Scientific classification
- Kingdom: Animalia
- Phylum: Chordata
- Class: Aves
- Order: Passeriformes
- Family: Bernieridae
- Genus: Xanthomixis
- Species: X. apperti
- Binomial name: Xanthomixis apperti (Colston, 1972)
- Synonyms: Phyllastrephus apperti Bernieria apperti

= Appert's tetraka =

- Genus: Xanthomixis (bird)
- Species: apperti
- Authority: (Colston, 1972)
- Conservation status: VU
- Synonyms: Phyllastrephus apperti, Bernieria apperti

Species of bird

Appert's tetraka formerly known as Appert's greenbul (Xanthomixis apperti) is a small passerine bird endemic to the south-west of Madagascar. The species was only described in 1972, and has been the subject of considerable taxonomic confusion. It was initially placed in the greenbul genus Phyllastrephus, and later with the Old World warblers in the genus Bernieria. Recent research indicates it is part of an endemic Malagasy radiation currently known as the Malagasy warblers (Cibois et al. 2001).
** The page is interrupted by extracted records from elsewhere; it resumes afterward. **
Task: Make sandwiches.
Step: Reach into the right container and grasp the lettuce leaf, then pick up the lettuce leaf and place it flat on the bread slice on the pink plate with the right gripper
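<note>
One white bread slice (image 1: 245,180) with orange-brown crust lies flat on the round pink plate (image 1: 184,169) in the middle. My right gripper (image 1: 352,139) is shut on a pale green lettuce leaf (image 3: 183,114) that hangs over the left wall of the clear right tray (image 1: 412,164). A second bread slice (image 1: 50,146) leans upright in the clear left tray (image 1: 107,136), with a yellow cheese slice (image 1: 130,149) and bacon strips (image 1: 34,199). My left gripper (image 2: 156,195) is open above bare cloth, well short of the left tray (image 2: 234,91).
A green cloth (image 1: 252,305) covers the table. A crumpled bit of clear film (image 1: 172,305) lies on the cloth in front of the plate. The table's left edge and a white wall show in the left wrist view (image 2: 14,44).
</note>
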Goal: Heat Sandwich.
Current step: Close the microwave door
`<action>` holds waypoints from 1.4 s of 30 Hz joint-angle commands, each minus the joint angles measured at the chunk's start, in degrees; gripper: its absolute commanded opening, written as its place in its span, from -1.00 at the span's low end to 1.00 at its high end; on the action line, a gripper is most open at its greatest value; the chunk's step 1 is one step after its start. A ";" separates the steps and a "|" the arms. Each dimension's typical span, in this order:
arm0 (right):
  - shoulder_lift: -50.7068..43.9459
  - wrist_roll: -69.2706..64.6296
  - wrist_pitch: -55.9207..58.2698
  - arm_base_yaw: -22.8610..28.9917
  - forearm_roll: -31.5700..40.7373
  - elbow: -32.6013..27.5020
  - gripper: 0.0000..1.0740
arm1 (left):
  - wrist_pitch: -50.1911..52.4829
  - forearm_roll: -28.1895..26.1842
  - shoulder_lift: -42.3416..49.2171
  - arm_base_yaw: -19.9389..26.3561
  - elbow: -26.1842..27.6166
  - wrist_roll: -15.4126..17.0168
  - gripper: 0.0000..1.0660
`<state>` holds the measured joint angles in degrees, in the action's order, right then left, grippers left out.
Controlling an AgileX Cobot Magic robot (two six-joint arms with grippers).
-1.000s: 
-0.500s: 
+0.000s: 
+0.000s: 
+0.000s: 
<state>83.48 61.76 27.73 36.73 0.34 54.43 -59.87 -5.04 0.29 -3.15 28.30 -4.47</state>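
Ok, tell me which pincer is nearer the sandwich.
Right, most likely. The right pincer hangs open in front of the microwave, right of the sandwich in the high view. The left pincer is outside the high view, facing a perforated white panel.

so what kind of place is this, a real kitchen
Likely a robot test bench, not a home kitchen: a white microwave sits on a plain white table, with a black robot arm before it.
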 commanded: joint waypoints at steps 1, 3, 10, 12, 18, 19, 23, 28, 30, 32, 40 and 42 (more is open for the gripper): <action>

The Appert's tetraka is around 15 cm long with a pink bill and grey legs. The plumage of the sexes is similar; the back, tail and wings are green (the wings being a darker shade), the head grey and the throat white. The flanks and belly are washed orange and the undersides are white. The species is highly terrestrial, feeding in undisturbed forest in shrubs near the ground and on the ground. Family groups of up to 8 birds, sometimes in association with other species, forage on insects gleaned from under leaves and branches.

The Appert's tetraka is currently restricted to two known locations in south-west Madagascar. One is the dry deciduous forest at Zombitse-Vohibasia National Park (where the species was first discovered) and a second population in montane evergreen forest at Analavelona Classified Forest. The species is considered vulnerable due to its restricted range, particularly to habitat loss due to forest clearance. At present the Zombitse-Vohibasia forest is the subject of conservation projects that have stopped deforestation, and the Analavelona Classified Forest, while not protected, is remote and not under immediate threat.

The common name and scientific name commemorate the Reverend Otto Appert, a Swiss missionary in Madagascar who was also an amateur naturalist.